Михаил Васильевич представлял собою во всем круге собиравшихся у него лиц как бы основу и начало всех начал. Ханыков же дополнял его своей восторженностью, Баласогло — неистощимыми проектами из области просветительно-образовательной, Данилевский — подробностями теорий социальных учений, Спешнев — философской силой и убежденностью в доказательствах, особенно если дело касалось метафизики, которую Николай Александрович жестоко порицал.
Речь Ханыкова взбудоражила присутствовавших. Раздались голоса, как бы недовольные чрезмерной отвлеченностью суждений уважаемого Александра Владимировича, перегонявшего свои собственные мечты.
— Не надо гипотез! Они манят и обманывают, — сказал кто-то из сидевших в углу. — Лучше объясните мне: как, проснувшись завтра утром, начать жить по-новому? Как уничтожить крепостное право? Как отменить право распоряжаться людьми? Вот что!
Федора Михайловича вопрос ударил в самое сердце. Он даже заерзал на стуле и откинулся на спинку, полуоборотом усевшись прямо против говорившего, как бы выжидая, что ему ответят другие. Нетерпеливо поглаживая свою бородку, он приготовился ждать, что скажут все присутствовавшие.

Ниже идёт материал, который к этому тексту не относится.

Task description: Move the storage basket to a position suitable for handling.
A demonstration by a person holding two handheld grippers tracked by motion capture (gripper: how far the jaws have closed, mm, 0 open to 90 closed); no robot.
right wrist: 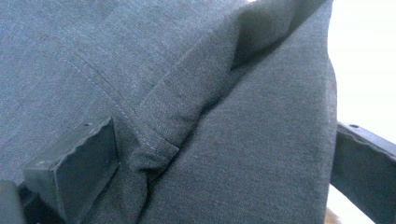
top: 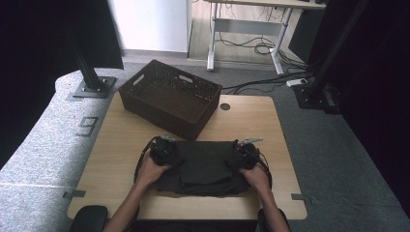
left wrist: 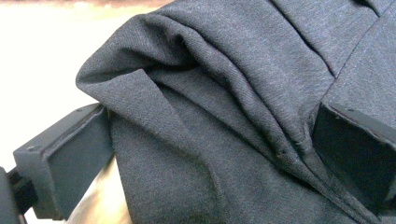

— Мечтательством делу не поможете, милостивые государи, — подхватил новый голос, видимо желая поддержать предыдущего. — Разрешите сперва н а ш и р у с с к и е вопросы, тогда переходите к общечеловеческим и стройте фаланстеры.
Михаил Васильевич увидел, что разговор перескакивает с одного угла на другой, и шепнул старичку Чирикову взять в свои руки колокольчик и главенствовать. Старичок передвинулся с дивана на стул, к самому столу, и принялся успокаивать разговорившихся. После нескольких внушительных звонков в комнате водворилась тишина. И в затихшем пространстве раздалась снова речь Михаила Васильевича.
На этот раз он оживленно заговорил уже не об отвлеченных идеях социализма, а о том, что нужно было бы увидеть социализм в самой России. Многие уже давно слышали о намерениях Михаила Васильевича в своем собственном имении Петербургской губернии произвести опыт в отношении осуществления общности имущества и единого труда и образовать свой собственный фаланстер, с общей кухней и общим для всех трудом.